— Task statement —
Restate the data word for word and leave the images out.

'''

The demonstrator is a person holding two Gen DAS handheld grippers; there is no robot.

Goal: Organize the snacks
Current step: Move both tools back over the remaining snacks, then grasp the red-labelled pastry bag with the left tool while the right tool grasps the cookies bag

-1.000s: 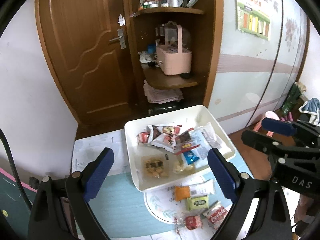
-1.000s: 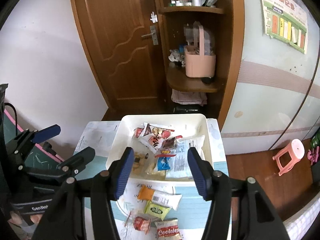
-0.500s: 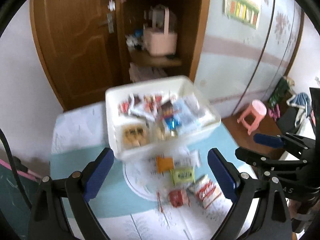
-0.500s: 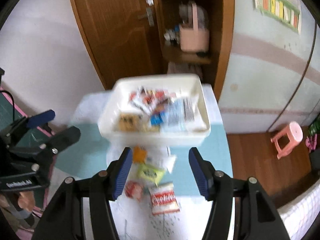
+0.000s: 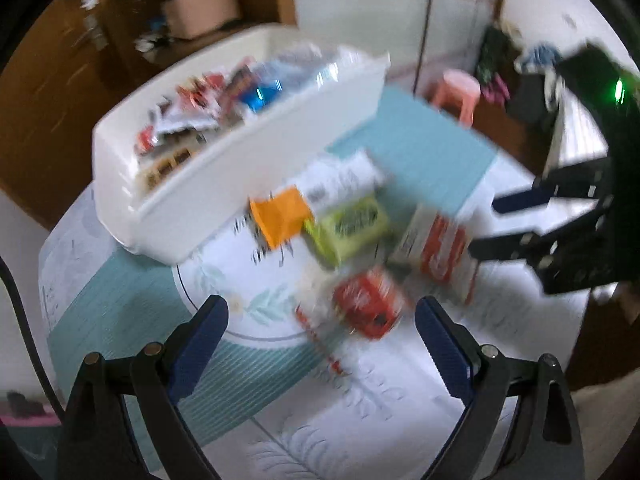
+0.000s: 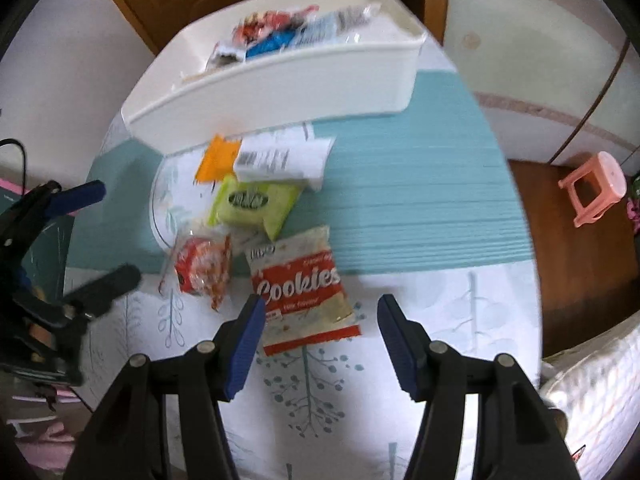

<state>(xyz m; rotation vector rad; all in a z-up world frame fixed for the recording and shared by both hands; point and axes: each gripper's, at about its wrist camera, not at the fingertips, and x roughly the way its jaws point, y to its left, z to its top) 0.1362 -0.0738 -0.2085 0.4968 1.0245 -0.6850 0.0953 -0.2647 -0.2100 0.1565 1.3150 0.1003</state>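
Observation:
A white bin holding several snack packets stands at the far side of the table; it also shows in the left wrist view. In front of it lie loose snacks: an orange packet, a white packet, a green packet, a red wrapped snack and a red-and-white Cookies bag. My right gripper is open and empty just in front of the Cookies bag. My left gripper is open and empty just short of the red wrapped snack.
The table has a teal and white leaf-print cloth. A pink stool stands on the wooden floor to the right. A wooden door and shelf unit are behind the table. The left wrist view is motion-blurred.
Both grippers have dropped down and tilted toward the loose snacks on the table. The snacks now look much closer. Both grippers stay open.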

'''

— Output below —
The demonstrator is a person holding two Gen DAS handheld grippers; there is no robot.

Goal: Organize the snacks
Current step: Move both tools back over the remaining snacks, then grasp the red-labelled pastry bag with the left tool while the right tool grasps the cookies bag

-1.000s: 
-1.000s: 
-0.500s: 
-0.500s: 
+0.000s: 
+0.000s: 

<state>(xyz m; rotation vector rad; all in a z-up world frame fixed for the recording and shared by both hands; point and axes: each gripper's, at about its wrist camera, not at the fingertips, and x roughly the way its jaws point, y to its left, z to its top) 0.1362 -0.0738 -0.2085 0.4968 1.0245 -0.6850 0.0953 -0.2647 -0.2100 0.1565 1.3150 0.1003</state>
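Observation:
A white bin holding several snack packets stands at the far side of the table; it also shows in the left wrist view. In front of it lie loose snacks: an orange packet, a white packet, a green packet, a red wrapped snack and a red-and-white Cookies bag. My right gripper is open and empty just in front of the Cookies bag. My left gripper is open and empty just short of the red wrapped snack.
The table has a teal and white leaf-print cloth. A pink stool stands on the wooden floor to the right. A wooden door and shelf unit are behind the table. The left wrist view is motion-blurred.
Both grippers have dropped down and tilted toward the loose snacks on the table. The snacks now look much closer. Both grippers stay open.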

This output is complete.